### TRY IT
Within the records, find every line that includes the word "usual" and copy it.

### DATASET EXTRACT
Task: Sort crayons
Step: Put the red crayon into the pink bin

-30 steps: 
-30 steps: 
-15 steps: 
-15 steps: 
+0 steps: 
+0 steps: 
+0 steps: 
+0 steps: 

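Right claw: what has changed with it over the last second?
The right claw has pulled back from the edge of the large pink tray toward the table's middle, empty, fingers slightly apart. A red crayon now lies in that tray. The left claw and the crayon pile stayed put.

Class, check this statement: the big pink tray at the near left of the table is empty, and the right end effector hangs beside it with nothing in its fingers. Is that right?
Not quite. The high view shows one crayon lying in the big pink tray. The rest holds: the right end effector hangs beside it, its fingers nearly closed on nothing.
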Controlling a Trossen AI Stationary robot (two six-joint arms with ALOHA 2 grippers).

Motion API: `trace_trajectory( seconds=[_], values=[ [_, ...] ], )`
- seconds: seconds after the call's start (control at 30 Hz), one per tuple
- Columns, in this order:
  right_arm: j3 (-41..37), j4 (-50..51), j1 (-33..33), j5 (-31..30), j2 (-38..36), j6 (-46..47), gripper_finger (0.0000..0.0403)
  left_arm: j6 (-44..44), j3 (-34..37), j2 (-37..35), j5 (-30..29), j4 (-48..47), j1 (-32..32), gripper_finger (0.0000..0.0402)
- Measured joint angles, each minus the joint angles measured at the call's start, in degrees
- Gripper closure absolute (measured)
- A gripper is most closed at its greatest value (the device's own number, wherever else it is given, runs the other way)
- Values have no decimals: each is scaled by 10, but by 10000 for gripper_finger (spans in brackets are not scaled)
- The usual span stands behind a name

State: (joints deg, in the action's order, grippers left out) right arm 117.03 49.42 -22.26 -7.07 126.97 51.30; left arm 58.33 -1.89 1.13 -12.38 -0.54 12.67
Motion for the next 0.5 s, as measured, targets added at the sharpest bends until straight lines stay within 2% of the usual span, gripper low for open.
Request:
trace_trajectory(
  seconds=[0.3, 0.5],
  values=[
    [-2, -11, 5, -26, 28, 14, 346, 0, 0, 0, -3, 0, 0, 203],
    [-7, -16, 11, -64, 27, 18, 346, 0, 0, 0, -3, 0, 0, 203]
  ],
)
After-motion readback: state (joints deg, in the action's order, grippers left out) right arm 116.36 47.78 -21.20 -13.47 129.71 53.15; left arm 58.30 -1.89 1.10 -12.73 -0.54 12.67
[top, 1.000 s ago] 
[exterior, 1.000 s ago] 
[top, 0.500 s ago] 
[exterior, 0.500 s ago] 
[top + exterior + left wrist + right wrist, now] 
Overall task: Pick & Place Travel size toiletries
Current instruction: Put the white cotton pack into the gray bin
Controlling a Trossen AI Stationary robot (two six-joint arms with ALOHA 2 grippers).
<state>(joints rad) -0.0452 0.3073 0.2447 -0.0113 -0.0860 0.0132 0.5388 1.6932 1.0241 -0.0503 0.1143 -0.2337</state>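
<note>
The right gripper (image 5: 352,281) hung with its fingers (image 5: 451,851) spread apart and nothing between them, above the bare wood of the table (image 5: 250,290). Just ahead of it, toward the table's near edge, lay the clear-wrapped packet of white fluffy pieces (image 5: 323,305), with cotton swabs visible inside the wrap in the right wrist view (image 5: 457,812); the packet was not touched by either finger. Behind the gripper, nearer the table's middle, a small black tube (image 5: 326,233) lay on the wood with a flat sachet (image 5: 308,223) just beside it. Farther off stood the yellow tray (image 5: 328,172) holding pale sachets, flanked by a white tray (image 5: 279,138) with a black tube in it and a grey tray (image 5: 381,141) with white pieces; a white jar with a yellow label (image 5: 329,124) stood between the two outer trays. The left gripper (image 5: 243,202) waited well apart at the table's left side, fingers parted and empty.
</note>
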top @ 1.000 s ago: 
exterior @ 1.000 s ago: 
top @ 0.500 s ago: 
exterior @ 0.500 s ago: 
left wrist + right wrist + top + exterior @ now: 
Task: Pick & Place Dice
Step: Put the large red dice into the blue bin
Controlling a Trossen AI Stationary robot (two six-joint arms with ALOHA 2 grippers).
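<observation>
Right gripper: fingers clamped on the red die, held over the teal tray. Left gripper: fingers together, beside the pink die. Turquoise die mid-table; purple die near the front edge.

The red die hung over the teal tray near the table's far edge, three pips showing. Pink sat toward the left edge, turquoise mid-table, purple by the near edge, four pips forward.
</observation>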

### PROBLEM SOLUTION
- The usual span stands behind a name
Motion for the next 0.5 s, as measured, targets added at the sharpest bends until straight lines stay within 2% of the usual span, gripper low for open.

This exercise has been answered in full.